↓↓↓
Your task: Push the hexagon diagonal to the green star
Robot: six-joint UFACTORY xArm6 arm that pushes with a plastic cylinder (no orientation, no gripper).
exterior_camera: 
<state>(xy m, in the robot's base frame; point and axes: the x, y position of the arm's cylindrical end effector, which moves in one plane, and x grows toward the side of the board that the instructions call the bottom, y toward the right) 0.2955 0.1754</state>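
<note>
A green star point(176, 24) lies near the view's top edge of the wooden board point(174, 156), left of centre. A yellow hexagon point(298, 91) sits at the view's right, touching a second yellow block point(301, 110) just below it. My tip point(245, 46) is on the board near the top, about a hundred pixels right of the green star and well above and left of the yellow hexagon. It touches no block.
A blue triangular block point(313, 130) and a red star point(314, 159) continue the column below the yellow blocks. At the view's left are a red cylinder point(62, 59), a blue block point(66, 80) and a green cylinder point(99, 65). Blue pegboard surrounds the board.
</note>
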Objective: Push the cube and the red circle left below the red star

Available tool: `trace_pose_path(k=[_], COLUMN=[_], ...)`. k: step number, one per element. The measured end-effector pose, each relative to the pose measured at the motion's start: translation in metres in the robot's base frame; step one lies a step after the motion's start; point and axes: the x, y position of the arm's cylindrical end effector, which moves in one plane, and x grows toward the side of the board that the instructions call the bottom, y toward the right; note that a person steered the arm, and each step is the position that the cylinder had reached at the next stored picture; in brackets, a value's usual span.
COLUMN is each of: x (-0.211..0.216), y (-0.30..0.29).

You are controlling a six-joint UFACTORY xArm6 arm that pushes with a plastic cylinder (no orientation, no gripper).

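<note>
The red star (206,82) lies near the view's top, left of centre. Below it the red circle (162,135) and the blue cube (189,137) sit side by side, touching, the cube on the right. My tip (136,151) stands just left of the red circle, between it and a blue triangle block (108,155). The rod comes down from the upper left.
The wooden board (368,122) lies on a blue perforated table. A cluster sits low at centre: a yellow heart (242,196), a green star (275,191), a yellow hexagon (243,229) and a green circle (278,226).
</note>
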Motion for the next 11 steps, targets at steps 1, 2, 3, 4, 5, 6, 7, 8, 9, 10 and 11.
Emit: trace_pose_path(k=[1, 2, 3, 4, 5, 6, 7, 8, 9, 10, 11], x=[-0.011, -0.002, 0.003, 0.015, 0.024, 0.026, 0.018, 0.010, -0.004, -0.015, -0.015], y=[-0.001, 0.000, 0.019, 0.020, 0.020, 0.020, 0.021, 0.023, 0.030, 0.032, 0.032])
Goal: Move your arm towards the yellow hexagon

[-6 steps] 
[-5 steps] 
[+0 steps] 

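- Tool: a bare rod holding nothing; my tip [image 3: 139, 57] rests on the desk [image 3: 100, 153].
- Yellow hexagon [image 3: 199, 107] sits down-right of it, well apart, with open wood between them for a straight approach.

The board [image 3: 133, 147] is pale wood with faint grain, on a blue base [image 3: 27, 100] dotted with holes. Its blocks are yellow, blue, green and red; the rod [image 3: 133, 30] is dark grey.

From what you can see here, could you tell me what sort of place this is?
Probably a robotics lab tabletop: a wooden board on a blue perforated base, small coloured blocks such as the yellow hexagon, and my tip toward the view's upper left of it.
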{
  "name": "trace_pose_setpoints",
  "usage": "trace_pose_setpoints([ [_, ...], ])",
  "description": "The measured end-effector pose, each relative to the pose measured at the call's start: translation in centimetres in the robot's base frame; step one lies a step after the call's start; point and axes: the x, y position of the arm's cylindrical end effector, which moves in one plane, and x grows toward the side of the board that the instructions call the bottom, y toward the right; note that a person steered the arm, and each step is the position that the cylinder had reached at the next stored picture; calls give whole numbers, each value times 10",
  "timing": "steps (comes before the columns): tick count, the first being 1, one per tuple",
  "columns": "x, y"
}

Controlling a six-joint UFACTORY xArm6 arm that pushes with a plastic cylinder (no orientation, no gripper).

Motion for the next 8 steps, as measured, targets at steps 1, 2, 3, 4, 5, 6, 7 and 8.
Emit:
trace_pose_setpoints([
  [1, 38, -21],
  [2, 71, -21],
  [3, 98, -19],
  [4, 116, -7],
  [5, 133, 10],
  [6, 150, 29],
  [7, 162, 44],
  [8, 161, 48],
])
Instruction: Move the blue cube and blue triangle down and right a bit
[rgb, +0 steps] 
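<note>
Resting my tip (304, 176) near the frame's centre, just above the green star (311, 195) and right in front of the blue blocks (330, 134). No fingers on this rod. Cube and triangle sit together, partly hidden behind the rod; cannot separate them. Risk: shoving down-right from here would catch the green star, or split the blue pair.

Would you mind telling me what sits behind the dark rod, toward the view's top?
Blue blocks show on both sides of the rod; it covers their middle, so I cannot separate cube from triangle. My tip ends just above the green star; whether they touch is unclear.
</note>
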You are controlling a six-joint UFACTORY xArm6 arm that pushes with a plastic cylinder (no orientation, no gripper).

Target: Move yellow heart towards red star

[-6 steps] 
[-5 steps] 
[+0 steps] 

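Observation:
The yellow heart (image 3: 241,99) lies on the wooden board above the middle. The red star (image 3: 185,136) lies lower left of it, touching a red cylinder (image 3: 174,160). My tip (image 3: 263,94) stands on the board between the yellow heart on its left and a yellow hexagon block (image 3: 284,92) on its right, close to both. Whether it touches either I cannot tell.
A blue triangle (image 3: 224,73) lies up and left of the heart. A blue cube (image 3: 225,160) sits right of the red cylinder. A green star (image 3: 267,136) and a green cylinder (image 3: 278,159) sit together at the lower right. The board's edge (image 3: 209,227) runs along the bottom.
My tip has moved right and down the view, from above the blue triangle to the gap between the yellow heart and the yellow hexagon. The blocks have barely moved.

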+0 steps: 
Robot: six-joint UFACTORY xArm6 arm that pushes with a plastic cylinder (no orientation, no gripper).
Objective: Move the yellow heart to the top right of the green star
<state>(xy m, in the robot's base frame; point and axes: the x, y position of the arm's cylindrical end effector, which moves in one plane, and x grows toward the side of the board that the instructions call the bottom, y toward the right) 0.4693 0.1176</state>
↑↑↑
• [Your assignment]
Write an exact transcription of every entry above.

• [Answer to this problem]
Your task: Push the hexagon diagonal to the green star
Robot: six-joint UFACTORY xArm6 arm that pushes with a plastic cylinder (no orientation, no gripper).
exterior_camera: 
<state>(xy m, in the robot's base frame; point and axes: the x, y position of the arm's cylindrical end effector, which moves in one plane, and x grows toward the side of the board that the instructions call the bottom, y toward the right) 0.2955 0.1754</state>
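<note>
A green star point(176, 24) lies near the view's top edge of the wooden board point(174, 156), left of centre. A yellow hexagon point(298, 91) sits at the view's right, touching a second yellow block point(301, 110) just below it. My tip point(245, 46) is on the board near the top, about a hundred pixels right of the green star and well above and left of the yellow hexagon. It touches no block.
A blue triangular block point(313, 130) and a red star point(314, 159) continue the column below the yellow blocks. At the view's left are a red cylinder point(62, 59), a blue block point(66, 80) and a green cylinder point(99, 65). Blue pegboard surrounds the board.
</note>
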Objective: Push the cube and the red circle left below the red star

Available tool: `trace_pose_path(k=[_], COLUMN=[_], ...)`. k: step number, one per element. The measured end-effector pose, each relative to the pose measured at the motion's start: translation in metres in the robot's base frame; step one lies a step after the motion's start; point and axes: the x, y position of the arm's cylindrical end effector, which moves in one plane, and x grows toward the side of the board that the instructions call the bottom, y toward the right; note that a person steered the arm, and each step is the position that the cylinder had reached at the next stored picture; in brackets, a value's usual span.
COLUMN is each of: x (-0.211..0.216), y (-0.30..0.29).

You are controlling a six-joint UFACTORY xArm6 arm that pushes with a plastic cylinder (no orientation, no gripper).

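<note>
The red star (206,82) lies near the view's top, left of centre. Below it the red circle (162,135) and the blue cube (189,137) sit side by side, touching, the cube on the right. My tip (136,151) stands just left of the red circle, between it and a blue triangle block (108,155). The rod comes down from the upper left.
The wooden board (368,122) lies on a blue perforated table. A cluster sits low at centre: a yellow heart (242,196), a green star (275,191), a yellow hexagon (243,229) and a green circle (278,226).
</note>
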Motion for the next 11 steps, targets at steps 1, 2, 3, 4, 5, 6, 7, 8, 9, 10 and 11.
Emit: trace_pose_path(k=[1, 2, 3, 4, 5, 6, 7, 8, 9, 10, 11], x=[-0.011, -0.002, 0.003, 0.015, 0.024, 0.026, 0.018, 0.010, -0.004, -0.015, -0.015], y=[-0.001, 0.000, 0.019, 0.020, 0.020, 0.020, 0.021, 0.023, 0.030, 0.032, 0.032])
Goal: Move your arm towards the yellow hexagon

[-6 steps] 
[-5 steps] 
[+0 steps] 

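- Tool: a bare rod holding nothing; my tip [image 3: 139, 57] rests on the desk [image 3: 100, 153].
- Yellow hexagon [image 3: 199, 107] sits down-right of it, well apart, with open wood between them for a straight approach.

The board [image 3: 133, 147] is pale wood with faint grain, on a blue base [image 3: 27, 100] dotted with holes. Its blocks are yellow, blue, green and red; the rod [image 3: 133, 30] is dark grey.

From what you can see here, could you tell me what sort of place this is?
Probably a robotics lab tabletop: a wooden board on a blue perforated base, small coloured blocks such as the yellow hexagon, and my tip toward the view's upper left of it.
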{
  "name": "trace_pose_setpoints",
  "usage": "trace_pose_setpoints([ [_, ...], ])",
  "description": "The measured end-effector pose, each relative to the pose measured at the call's start: translation in centimetres in the robot's base frame; step one lies a step after the call's start; point and axes: the x, y position of the arm's cylindrical end effector, which moves in one plane, and x grows toward the side of the board that the instructions call the bottom, y toward the right; note that a person steered the arm, and each step is the position that the cylinder had reached at the next stored picture; calls give whole numbers, each value times 10",
  "timing": "steps (comes before the columns): tick count, the first being 1, one per tuple",
  "columns": "x, y"
}

Controlling a six-joint UFACTORY xArm6 arm that pushes with a plastic cylinder (no orientation, no gripper).

Motion for the next 8 steps, as measured, targets at steps 1, 2, 3, 4, 5, 6, 7 and 8.
Emit:
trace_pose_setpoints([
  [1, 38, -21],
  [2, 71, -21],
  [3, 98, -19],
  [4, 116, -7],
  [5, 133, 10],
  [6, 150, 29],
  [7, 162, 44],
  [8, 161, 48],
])
Instruction: Move the blue cube and blue triangle down and right a bit
[rgb, +0 steps] 
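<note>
Resting my tip (304, 176) near the frame's centre, just above the green star (311, 195) and right in front of the blue blocks (330, 134). No fingers on this rod. Cube and triangle sit together, partly hidden behind the rod; cannot separate them. Risk: shoving down-right from here would catch the green star, or split the blue pair.

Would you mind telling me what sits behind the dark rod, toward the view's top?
Blue blocks show on both sides of the rod; it covers their middle, so I cannot separate cube from triangle. My tip ends just above the green star; whether they touch is unclear.
</note>
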You are controlling a six-joint UFACTORY xArm6 arm that pushes with a plastic cylinder (no orientation, no gripper).

Target: Move yellow heart towards red star

[-6 steps] 
[-5 steps] 
[+0 steps] 

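Observation:
The yellow heart (image 3: 241,99) lies on the wooden board above the middle. The red star (image 3: 185,136) lies lower left of it, touching a red cylinder (image 3: 174,160). My tip (image 3: 263,94) stands on the board between the yellow heart on its left and a yellow hexagon block (image 3: 284,92) on its right, close to both. Whether it touches either I cannot tell.
A blue triangle (image 3: 224,73) lies up and left of the heart. A blue cube (image 3: 225,160) sits right of the red cylinder. A green star (image 3: 267,136) and a green cylinder (image 3: 278,159) sit together at the lower right. The board's edge (image 3: 209,227) runs along the bottom.
My tip has moved right and down the view, from above the blue triangle to the gap between the yellow heart and the yellow hexagon. The blocks have barely moved.
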
+0 steps: 
Robot: six-joint UFACTORY xArm6 arm that pushes with a plastic cylinder (no orientation, no gripper).
Objective: Move the yellow heart to the top right of the green star
<state>(xy m, in the robot's base frame; point and axes: the x, y position of the arm's cylindrical end effector, which moves in one plane, and x grows toward the side of the board that the instructions call the bottom, y toward the right) 0.4693 0.1176</state>

Nothing else is needed to complete this exercise.